Но Шухер слышал чайку; выходит — течение времени повернуло-таки в другое русло, выходит — сейчас, как и семьдесят лет назад, за окном дореволюционный Петерберг.

Поразмыслив, Шухер приоткрыл окно. Крик не повторился, зато запах сырых кленовых листьев, тут же заклубившийся по кухне, вселил надежду на то, что всё будет хорошо.

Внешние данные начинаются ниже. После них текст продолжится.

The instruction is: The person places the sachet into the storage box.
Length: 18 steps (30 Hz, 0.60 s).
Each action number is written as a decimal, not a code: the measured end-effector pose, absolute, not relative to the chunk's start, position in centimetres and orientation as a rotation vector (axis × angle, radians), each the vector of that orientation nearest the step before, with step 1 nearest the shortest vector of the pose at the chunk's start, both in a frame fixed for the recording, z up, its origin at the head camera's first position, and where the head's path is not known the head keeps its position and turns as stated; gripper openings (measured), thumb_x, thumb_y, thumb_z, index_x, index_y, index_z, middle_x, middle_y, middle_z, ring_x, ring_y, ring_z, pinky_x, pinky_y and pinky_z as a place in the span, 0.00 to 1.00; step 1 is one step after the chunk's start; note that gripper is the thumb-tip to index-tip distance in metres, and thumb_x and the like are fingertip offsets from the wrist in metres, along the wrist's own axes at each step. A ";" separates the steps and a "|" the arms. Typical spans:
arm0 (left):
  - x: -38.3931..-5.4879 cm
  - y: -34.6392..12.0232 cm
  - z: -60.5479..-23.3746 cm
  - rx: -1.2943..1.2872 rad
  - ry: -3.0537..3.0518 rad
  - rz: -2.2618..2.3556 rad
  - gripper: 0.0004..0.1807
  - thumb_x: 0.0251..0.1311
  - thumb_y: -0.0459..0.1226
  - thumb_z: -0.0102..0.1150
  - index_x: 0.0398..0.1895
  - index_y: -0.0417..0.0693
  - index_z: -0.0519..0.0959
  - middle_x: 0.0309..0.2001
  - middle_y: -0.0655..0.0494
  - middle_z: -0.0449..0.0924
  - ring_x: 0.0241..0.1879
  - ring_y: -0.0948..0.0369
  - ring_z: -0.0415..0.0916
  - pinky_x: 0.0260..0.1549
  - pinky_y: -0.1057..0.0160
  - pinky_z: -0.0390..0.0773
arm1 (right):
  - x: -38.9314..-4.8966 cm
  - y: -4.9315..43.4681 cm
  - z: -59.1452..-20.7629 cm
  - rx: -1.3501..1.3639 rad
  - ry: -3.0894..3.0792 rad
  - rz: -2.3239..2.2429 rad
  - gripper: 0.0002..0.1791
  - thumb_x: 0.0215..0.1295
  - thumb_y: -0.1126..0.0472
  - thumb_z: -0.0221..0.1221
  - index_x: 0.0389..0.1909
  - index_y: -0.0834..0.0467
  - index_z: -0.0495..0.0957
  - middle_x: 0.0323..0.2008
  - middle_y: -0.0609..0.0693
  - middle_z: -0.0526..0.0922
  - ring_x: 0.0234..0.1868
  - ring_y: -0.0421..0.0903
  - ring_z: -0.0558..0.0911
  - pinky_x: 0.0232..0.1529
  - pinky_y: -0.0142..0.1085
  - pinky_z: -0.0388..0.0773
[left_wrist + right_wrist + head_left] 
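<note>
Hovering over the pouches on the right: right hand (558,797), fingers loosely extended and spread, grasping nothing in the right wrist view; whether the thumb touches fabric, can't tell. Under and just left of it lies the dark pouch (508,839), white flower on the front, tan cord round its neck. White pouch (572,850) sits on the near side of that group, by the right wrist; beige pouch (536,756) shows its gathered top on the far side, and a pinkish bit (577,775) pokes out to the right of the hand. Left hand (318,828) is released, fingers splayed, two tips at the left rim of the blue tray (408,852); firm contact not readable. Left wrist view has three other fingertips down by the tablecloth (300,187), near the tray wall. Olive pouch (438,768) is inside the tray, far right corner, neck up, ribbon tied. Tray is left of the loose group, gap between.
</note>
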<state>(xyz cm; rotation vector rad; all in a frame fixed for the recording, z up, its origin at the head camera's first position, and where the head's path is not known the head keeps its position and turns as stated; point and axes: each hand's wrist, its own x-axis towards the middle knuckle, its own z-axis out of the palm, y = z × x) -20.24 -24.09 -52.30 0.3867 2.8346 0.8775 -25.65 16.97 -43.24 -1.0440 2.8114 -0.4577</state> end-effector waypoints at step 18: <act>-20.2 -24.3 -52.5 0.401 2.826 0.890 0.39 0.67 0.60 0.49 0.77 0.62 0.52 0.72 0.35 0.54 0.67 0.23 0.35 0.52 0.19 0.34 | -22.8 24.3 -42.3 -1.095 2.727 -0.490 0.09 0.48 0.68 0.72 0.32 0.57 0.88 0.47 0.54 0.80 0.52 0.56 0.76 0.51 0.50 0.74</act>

Ванечка найдётся, чуму излечат, а Гуанако уплывёт себе в степь на корабле.

В дверь позвонили.

Шухер досадливо вздохнул. Соседка опять?

Когда эта женщина запомнит, что в восемь утра он всегда завтракает, и не любит вмешательств в сей процесс?

В глазке, однако, вместо соседки обнаружились два каких-то детины смурного вида. Один из них склонился к самой двери, загораживая обзор, но Шухер всё равно заметил ворот тельняшки.

Портовые.

К Порту у него было двойственное отношение. С одной стороны, если бы не Порт, не было бы сейчас никакого лекарства от чумы. С другой стороны —

С другой стороны, если бы не Порт, не было бы сейчас никакого лекарства от чумы, никакой катавасии и никаких спотыкающихся от потери крови студентов.

Шухер признавал, что в портовой жизни не может не быть некоего очарования: вольница, разгул и разбой — это страшно, но бывают люди именно из такого теста, которым место именно в Порту; и, быть может, сам Шухер когда-то ночью и думал о том, что был бы счастливее, если бы его личное тесто оказалось покрепче и сам он был бы слажен для более авантюрной жизни.

Но — не был. И Шухеру было не место в Порту, где чайки и вольница.

А портовым — не место на лестничной клетке перед дверью Шухера.

— К-кто? — осторожно спросил он в глазок.

Детины зашевелились, переглянулись.

— Шухер тут?

— Шухéр, — привычно поправил тот, — Анд-дроний Леонидович.

Всегда любил своё имя, запинаться почти не на чем.

— Шухéр, — согласно промычал тот из детин, что повыше, — мы про дочку твою.

…Дикие звери, грифоны и лисы.

Несколько секунд Шухер тупо смотрел на щеколду, а потом увидел, как его пальцы открывают её, рука делает приглашающий жест, а ноги отходят в сторонку, чтобы гости («гости»!) могли пройти.

Гости были внушительны. Тот, что повыше, — в кривовато напяленной разноцветной шапочке, с короткой неопрятной бородкой, ножом на бедре и перстнями на заскорузлых пальцах. Второй — в надвинутой на глаза замызганной бандане, каком-то подобии куртки поверх тельняшки и с выражением некоторого любопытства на лице. А может, и не любопытства — просто глаза из-под банданы смотрели слишком яркие, совсем зелёные, гораздо зеленее, чем у Ванечки, и уж тем более чем у самого Шухера.

Оба не разуваясь прошли прямиком на кухню; Бандана заинтригованно потыкал вилкой в яичницу. Борода деловито высунулся в окно, упёрся взглядом в клён, остался в целом доволен, но шторы всё равно задёрнул.

— Короче, дядя, рассказывай, — пробулькал Бандана, щедро отпивая из шухеровского стакана.

— Расск-казывать?

— Про дочку.

— Что?

Детины переглянулись; Бандана полез в карман, извлёк какую-то засаленную бумажку и изучил её с кропотливостью малограмотного.

— Слышь, я не понял, ты Шухер или нет? — пробасил Борода.

— Я Шухер, я.

— Дочка твоя пропала, дядя, ты не в курсе, что ли? — на лице Банданы мелькнула тень презрения.